*Exercise*
Begin with the line below holding "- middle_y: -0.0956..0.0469" and go on through the line holding "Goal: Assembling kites", duplicating each line exactly and leaving out pictures.

*Information shown*
-*-

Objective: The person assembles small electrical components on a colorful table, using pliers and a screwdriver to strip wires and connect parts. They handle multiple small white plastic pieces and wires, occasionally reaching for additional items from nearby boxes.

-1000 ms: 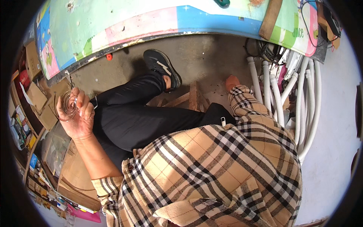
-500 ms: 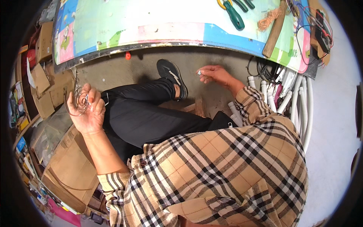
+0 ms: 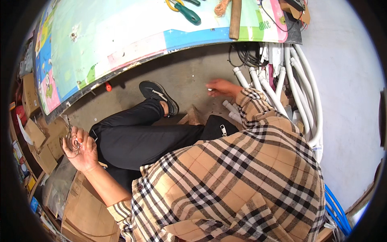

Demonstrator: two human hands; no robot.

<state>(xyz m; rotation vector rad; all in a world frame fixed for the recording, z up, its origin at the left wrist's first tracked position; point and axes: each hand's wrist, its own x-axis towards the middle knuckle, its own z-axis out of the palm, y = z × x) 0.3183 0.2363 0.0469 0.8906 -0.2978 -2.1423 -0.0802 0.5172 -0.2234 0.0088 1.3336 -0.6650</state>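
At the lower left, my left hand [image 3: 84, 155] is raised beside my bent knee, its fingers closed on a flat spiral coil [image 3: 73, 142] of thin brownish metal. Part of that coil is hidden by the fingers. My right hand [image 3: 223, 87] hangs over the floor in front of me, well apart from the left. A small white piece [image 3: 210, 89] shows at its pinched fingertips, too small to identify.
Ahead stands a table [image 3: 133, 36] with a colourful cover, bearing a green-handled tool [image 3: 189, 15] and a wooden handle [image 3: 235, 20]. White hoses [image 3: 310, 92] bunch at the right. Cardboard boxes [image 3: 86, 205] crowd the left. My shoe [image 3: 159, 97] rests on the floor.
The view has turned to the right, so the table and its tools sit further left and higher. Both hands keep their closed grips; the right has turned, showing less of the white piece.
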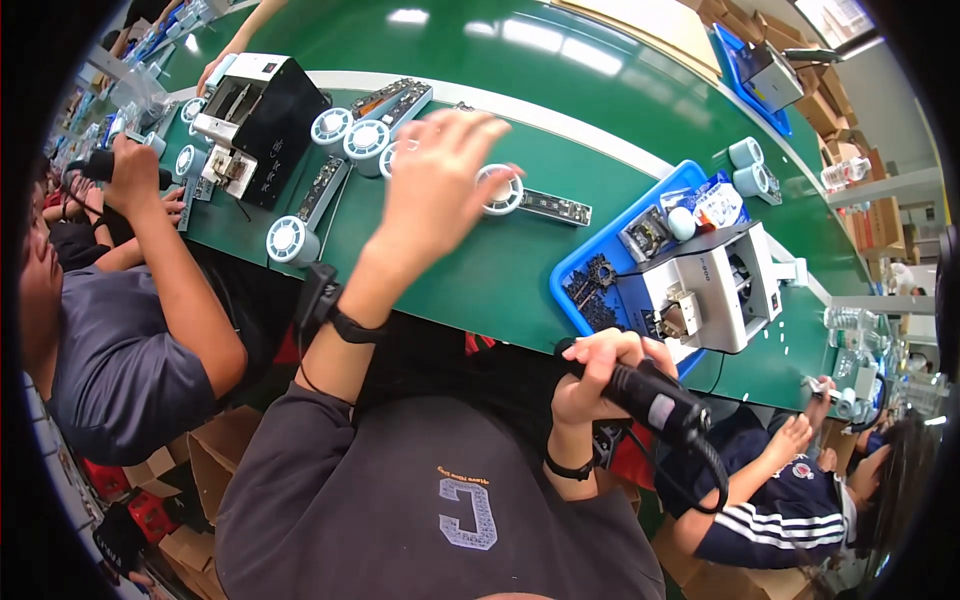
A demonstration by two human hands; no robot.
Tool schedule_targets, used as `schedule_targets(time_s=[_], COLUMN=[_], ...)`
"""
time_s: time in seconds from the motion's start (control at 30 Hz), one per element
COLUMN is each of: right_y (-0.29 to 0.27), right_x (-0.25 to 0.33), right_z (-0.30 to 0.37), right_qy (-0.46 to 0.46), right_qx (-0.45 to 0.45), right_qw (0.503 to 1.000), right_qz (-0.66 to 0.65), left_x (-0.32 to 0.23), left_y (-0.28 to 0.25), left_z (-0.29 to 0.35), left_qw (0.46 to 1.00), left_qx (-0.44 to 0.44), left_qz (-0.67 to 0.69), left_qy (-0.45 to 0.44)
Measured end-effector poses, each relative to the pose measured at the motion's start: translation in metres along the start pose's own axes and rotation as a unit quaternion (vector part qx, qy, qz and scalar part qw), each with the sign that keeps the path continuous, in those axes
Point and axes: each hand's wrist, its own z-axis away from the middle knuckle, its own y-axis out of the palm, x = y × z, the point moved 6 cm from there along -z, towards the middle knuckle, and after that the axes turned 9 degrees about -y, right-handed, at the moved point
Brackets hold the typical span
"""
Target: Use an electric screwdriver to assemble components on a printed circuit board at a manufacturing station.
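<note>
My left hand (pixel 440 175) is raised over the green bench with its fingers spread, slightly blurred, holding nothing. Its thumb is close to a light-blue round-headed device (pixel 502 190), whose opened handle (pixel 556 207) shows a circuit board. Partly behind that hand lie more such devices, with spoked round heads (pixel 366 139). Another device (pixel 288 240) lies to the left with its handle pointing away from me. Near the bench's front edge, my right hand (pixel 605 375) is wrapped round a black electric screwdriver (pixel 650 400) with a cord at its end.
On the right, a blue tray (pixel 570 280) holds dark small parts, a bag and a white-and-grey screw feeder (pixel 715 290). A black-and-white machine (pixel 262 125) stands at left. Co-workers sit on both sides; the left one's hand (pixel 135 175) grips a black tool. Light-blue cylinders (pixel 747 153) stand beyond the tray.
</note>
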Motion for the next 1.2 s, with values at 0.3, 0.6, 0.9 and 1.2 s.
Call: schedule_targets(time_s=[0.3, 0.6, 0.9, 1.2], right_y=[0.002, 0.0, 0.01, 0.015], right_x=[-0.024, -0.026, -0.025, -0.015], right_z=[-0.013, -0.016, -0.009, -0.007], right_qy=[-0.013, -0.067, -0.034, -0.107], right_qx=[0.066, 0.124, 0.128, -0.005], right_qw=[0.997, 0.988, 0.99, 0.98], right_qz=[0.041, -0.056, -0.057, 0.169], left_x=[0.05, 0.032, 0.038, -0.021], left_y=[0.014, -0.034, -0.048, -0.01], left_z=[0.023, 0.084, 0.117, 0.123], left_qw=[0.974, 0.981, 0.999, 0.981], left_qx=[0.03, 0.089, 0.038, 0.111], left_qz=[-0.222, -0.163, -0.02, 0.115], left_qy=[-0.015, -0.051, -0.004, 0.107])
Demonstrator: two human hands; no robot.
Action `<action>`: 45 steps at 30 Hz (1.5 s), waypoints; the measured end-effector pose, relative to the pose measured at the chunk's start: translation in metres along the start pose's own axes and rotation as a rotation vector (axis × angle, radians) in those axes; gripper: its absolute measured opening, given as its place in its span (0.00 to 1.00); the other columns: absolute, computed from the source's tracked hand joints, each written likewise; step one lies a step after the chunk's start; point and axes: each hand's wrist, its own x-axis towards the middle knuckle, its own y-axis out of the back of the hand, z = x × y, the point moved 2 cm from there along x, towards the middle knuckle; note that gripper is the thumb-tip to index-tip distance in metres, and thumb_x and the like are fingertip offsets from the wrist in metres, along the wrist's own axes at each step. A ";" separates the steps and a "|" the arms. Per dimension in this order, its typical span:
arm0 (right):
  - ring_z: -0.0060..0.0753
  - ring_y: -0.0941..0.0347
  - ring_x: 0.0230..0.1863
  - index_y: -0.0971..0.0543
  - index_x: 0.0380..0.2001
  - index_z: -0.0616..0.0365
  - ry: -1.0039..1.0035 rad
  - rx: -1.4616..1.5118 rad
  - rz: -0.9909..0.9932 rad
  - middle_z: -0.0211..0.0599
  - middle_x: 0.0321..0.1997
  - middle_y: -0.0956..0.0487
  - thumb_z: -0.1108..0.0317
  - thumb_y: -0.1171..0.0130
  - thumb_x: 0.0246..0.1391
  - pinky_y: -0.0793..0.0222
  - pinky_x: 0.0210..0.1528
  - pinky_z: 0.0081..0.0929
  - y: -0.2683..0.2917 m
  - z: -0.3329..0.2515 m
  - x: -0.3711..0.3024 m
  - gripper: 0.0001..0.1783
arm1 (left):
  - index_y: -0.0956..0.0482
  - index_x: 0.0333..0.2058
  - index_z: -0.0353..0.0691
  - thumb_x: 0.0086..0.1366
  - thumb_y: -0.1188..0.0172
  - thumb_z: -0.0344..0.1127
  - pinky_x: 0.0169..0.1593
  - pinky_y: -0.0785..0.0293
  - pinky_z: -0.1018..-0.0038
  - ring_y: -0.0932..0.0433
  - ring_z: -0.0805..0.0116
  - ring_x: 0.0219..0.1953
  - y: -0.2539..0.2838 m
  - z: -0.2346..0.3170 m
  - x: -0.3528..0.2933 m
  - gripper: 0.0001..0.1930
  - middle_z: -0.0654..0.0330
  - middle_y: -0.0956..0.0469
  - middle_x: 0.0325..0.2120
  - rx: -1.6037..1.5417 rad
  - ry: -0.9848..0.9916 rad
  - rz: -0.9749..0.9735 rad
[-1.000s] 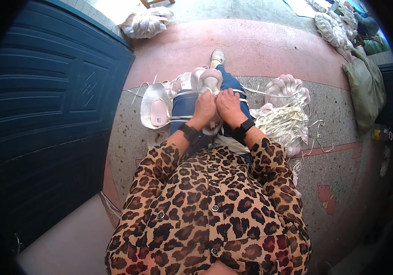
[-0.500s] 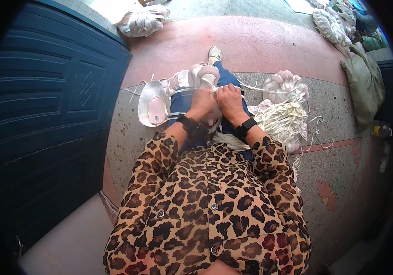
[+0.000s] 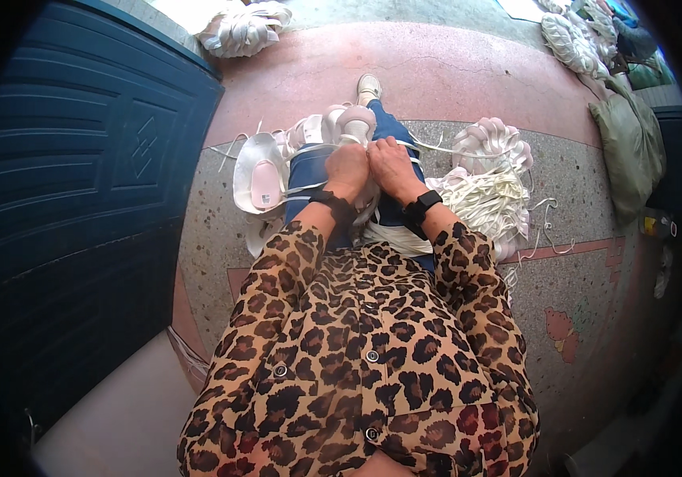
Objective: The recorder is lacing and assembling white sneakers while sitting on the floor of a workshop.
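The blue door [image 3: 78, 199] and the speckled floor [image 3: 587, 262] frame a seated person in a leopard-print shirt [image 3: 365, 358], and none of that has shifted. The loose heap of white straps [image 3: 488, 195] still lies on the floor just right of the knee. What changed is small: the hands, apart a moment ago, have drawn together again over the lap. The left hand [image 3: 346, 168] and right hand [image 3: 392, 165] now touch, fingers closed around white strips [image 3: 333, 147] stretched across the knee, so the working of the strips continues.

Strap heaps [image 3: 488, 191] flanking both hands
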 end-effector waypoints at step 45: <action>0.64 0.23 0.42 0.20 0.37 0.64 -0.330 0.596 -0.220 0.60 0.35 0.20 0.57 0.51 0.63 0.29 0.45 0.53 0.010 -0.023 0.011 0.19 | 0.17 0.40 0.32 0.64 0.37 0.40 0.42 0.23 0.68 0.16 0.59 0.34 0.019 -0.075 -0.017 0.14 0.47 0.17 0.30 -0.478 -0.110 0.091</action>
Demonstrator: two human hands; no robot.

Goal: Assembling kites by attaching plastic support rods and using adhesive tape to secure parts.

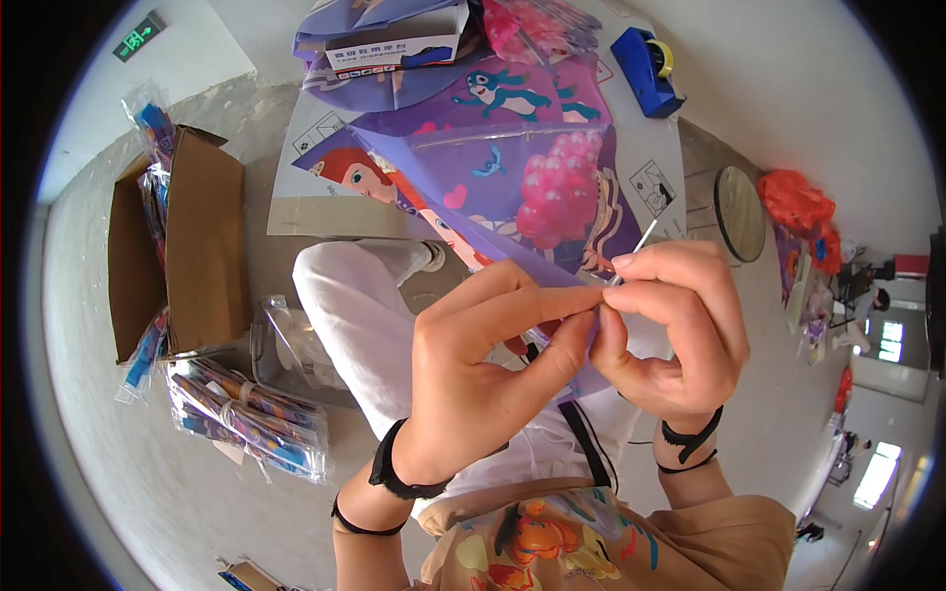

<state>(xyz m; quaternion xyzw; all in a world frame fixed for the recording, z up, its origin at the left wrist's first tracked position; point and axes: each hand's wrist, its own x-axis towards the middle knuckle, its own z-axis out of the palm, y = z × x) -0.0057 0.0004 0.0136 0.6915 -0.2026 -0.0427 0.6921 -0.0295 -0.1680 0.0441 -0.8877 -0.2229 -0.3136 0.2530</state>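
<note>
My left hand (493,345) is closed, thumb and forefinger pinching the corner of a purple printed sheet (473,167). The sheet, thin and glossy, carries cartoon figures and a pink balloon cluster; it runs from the table down to my fingers. Against that same corner, my right hand (680,325) closes its fingertips on a thin white stick (646,234). The stick's upper end points up and to the right; its lower end is hidden among the fingers. Both hands' fingertips almost meet above my lap.
On the table (296,212) are an open dispenser box (394,49), pink-printed packets (532,30) and a blue tape dispenser (645,74). Left on the floor stand a cardboard box (207,251) and bundled plastic-wrapped packages (251,414). A round stool (739,215) and red bag (796,212) are right.
</note>
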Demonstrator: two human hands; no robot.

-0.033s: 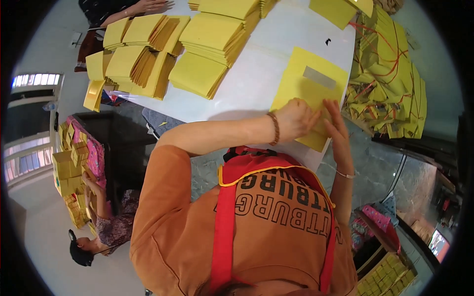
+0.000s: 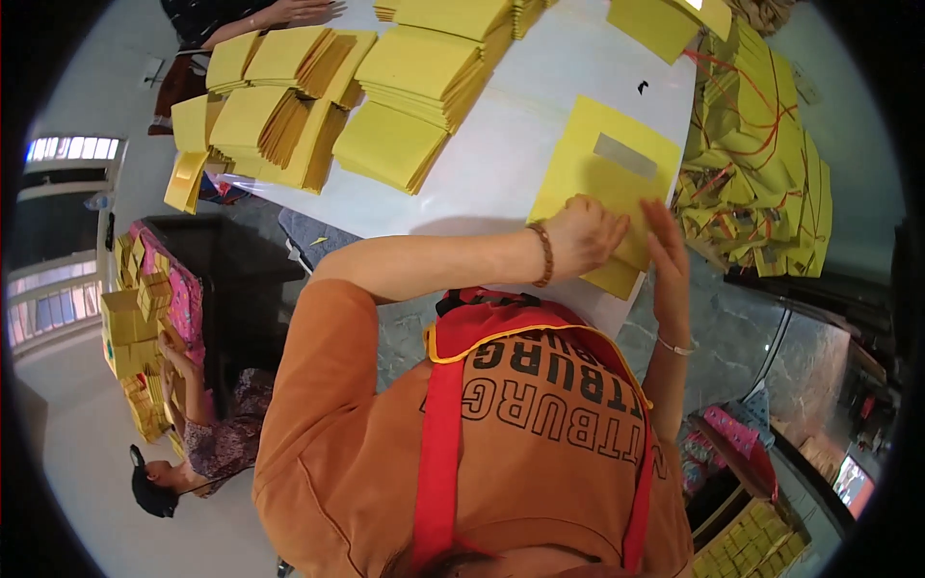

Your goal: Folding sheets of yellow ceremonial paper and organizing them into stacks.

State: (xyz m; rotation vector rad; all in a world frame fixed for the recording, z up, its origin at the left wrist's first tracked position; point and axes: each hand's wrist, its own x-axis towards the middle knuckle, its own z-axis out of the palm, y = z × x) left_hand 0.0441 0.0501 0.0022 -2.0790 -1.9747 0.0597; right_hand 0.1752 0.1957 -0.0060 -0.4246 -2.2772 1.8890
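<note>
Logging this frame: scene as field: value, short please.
left hand: on the yellow sheet, fingers curled; grip unclear
right hand: at the sheet's right edge, fingers extended; contact unclear
sheet: flat, bears a grey rectangle
surface: white table
table, left part: yellow stacks in rows
beyond right edge: yellow pile with red cords
top left: co-worker's hand

Passage exists over the white tabletop [image 2: 501, 144] between the yellow paper stacks [image 2: 390, 144] and the flat yellow sheet [image 2: 570, 144]; the left forearm [image 2: 434, 258] obstructs near-side access.
</note>
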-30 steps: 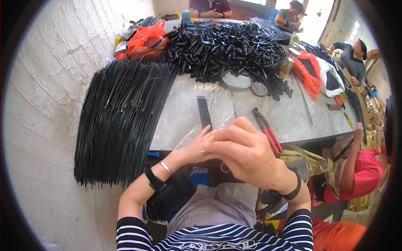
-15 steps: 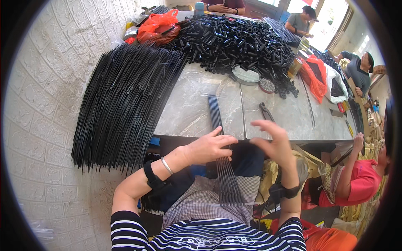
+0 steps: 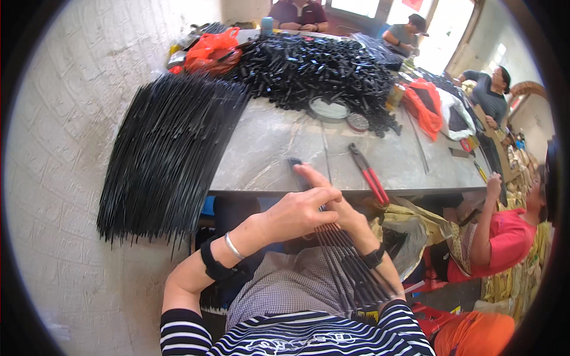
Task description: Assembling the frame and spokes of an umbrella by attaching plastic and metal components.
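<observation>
My left hand [image 3: 297, 215] is closed around a flat bundle of thin black rods [image 3: 338, 255], above my lap at the table's near edge. Toward my body the rods fan out, and their thicker lower ends lie over the checked cloth and by my right forearm. Their far tips show just beyond the fingers of my right hand [image 3: 349, 219]. That hand lies along the bundle, crossing beneath the left one, its fingers stretched out against the rods. Part of its palm and thumb is hidden by my left hand.
A thick stack of black rods [image 3: 172, 154] covers the table's left. Behind are a heap of small black tubular parts [image 3: 314, 65], a round tin [image 3: 329, 110] and orange bags [image 3: 214, 50]. Red-handled pliers [image 3: 361, 160] lie right. Several people sit around, one in red [image 3: 499, 243] close by.
My right hand has come in from the right and laid itself against the rods. The bundle's near ends have swung right and spread. The view has shifted, baring the pliers.
</observation>
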`<move>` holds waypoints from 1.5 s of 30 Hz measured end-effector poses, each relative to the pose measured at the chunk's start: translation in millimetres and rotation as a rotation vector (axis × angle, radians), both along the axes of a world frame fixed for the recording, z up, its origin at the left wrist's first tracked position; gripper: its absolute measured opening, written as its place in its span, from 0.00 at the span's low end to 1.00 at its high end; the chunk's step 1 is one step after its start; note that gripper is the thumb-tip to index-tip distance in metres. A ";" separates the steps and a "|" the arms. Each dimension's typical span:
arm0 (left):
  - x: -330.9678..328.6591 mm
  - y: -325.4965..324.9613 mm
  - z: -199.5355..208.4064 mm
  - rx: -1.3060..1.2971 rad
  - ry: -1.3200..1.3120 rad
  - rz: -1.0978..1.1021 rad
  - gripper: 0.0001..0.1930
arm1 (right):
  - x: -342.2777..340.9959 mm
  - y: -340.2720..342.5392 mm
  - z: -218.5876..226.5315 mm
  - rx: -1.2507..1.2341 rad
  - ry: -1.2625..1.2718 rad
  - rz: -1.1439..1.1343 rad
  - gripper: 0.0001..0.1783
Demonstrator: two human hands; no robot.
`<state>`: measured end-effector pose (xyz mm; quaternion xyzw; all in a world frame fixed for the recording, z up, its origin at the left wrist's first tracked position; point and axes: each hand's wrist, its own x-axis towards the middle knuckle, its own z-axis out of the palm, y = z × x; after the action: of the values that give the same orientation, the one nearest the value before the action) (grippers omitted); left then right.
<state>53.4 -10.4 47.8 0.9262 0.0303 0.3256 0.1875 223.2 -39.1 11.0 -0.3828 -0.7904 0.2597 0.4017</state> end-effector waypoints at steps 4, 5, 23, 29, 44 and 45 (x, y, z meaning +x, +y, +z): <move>-2.5 0.3 6.7 0.024 -0.047 0.059 0.11 | -7.7 -6.6 15.2 -0.308 0.384 0.152 0.42; -3.0 2.1 5.8 0.033 -0.058 0.061 0.16 | -12.3 -12.6 27.6 -0.278 0.338 0.088 0.40; 42.9 -24.8 -117.6 -2.230 -0.927 -0.319 0.53 | 27.4 -49.4 16.8 -0.151 0.059 0.190 0.10; 29.7 -50.1 -66.2 -2.279 -1.271 0.063 0.27 | 19.1 -69.9 24.0 -0.179 0.364 0.402 0.11; -81.7 -49.8 92.4 -0.541 -1.174 0.563 0.21 | -91.5 -97.1 13.2 0.068 0.565 -0.126 0.08; -83.5 -50.0 87.2 -0.546 -1.061 0.395 0.20 | -80.6 -85.6 16.5 0.302 0.446 -0.220 0.12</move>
<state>-30.1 -60.4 135.0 0.5343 0.1859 0.7498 0.3433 142.7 -124.7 27.4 -0.3353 -0.6660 0.1718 0.6438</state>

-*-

*Solution to this exercise*
  - middle_y: -0.0956..0.0469
  - middle_x: 0.0325..0.2120
  - rx: -1.6037..1.5417 rad
  - ry: -0.9848..0.9916 rad
  - rz: -0.9749..0.9735 rad
[-1.000s] 
[-0.500s] 
[+0.000s] 
Objective: The recorder is lacing and assembling white sneakers while sitting on the floor of a workshop.
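The blue door [image 3: 78, 199] and the speckled floor [image 3: 587, 262] frame a seated person in a leopard-print shirt [image 3: 365, 358], and none of that has shifted. The loose heap of white straps [image 3: 488, 195] still lies on the floor just right of the knee. What changed is small: the hands, apart a moment ago, have drawn together again over the lap. The left hand [image 3: 346, 168] and right hand [image 3: 392, 165] now touch, fingers closed around white strips [image 3: 333, 147] stretched across the knee, so the working of the strips continues.

Strap heaps [image 3: 488, 191] flanking both hands
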 end-effector waypoints at step 45: <action>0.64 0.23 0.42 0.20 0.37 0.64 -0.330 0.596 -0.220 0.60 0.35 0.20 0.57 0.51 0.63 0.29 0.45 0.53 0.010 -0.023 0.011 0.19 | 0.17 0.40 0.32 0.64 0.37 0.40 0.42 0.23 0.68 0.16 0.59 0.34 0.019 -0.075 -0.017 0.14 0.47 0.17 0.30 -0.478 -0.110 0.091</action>
Demonstrator: two human hands; no robot.

Goal: Assembling kites by attaching plastic support rods and using adhesive tape to secure parts.

Nothing else goes in the answer.